Still shot from video installation “RIP Ancestral Wormhole,” depicting artists’ great-grandmother Alberta Ouzts Mathis projected onto a white t-shirt
While deeply personal, McClenon’s work speaks volumes to the social history of Chicago and the United States. Among their most substantial pieces, “Black Water: Polarity, Sharks, Adolescence and Being the Darkest Girl in the Pool” traces the significance of water in black culture. It touches on the trans-Atlantic slave trade, segregation in swimming pools and the water contamination found in many neighborhoods across the country, including their grandmother’s own, through embodied movement, projection and sound recording. McClenon’s performance “Led Zeppelin Can’t Steal My Daddy’s Black” deals with the death of their father and the appropriation of black culture through song, dance, reading and a compelling live internet search detailing the trajectory of the folk song “Gallows Pole,” performed by Lead Belly and others, then popularized by Led Zeppelin.

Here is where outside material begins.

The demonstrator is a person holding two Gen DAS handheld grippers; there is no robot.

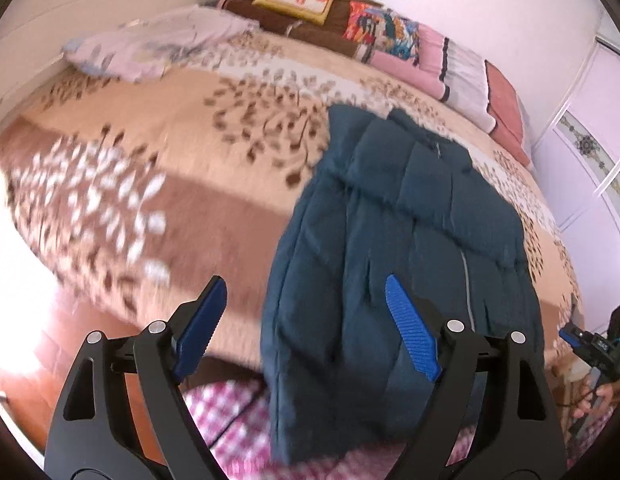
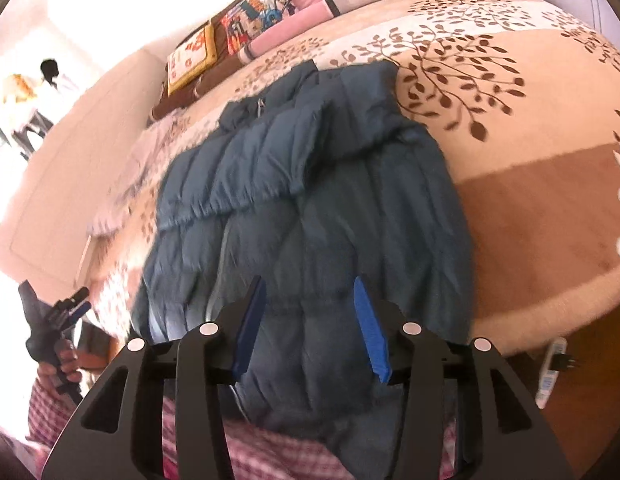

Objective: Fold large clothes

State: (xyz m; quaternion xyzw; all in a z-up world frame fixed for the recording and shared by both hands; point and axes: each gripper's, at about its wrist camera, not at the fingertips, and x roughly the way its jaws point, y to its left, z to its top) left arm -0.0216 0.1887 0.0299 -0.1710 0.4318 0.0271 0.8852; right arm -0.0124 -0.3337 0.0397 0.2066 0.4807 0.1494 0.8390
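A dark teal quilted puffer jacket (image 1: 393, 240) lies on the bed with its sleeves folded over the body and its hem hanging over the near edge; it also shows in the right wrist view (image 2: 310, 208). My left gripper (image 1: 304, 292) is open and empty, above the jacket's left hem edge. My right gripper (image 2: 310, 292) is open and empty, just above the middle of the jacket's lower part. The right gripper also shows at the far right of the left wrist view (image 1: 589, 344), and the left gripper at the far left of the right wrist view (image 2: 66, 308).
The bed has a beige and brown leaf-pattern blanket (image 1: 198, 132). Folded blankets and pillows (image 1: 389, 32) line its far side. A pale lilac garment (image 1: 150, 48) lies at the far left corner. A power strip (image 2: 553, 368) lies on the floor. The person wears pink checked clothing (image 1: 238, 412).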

“Black Hole” installation depicted at the Terrain Block Party in Oak Park
McClenon honed their skills in moving fluidly between mediums without muddying the narrative in Chicago. While they arrived with a background in painting, writing and sculpture, they grew their repertoire, as well as their confidence to dance in public, as a graduate student at the School of the Art Institute of Chicago. It was also in Chicago, with the Lake on the horizon, where McClenon began using water as a central device in their work. In the multimedia performance “VEGA,” water submerges much of a world where revolutionary and fascist sectors search for salvation via an airship meant to orbit a black hole, and black scientists struggle to find a way for people to breathe in their newfound state of submersion. “VEGA” highlights McClenon’s interest in science, and speaks to a desire for a world where humans establish symbiotic relationships, like so many species living underwater.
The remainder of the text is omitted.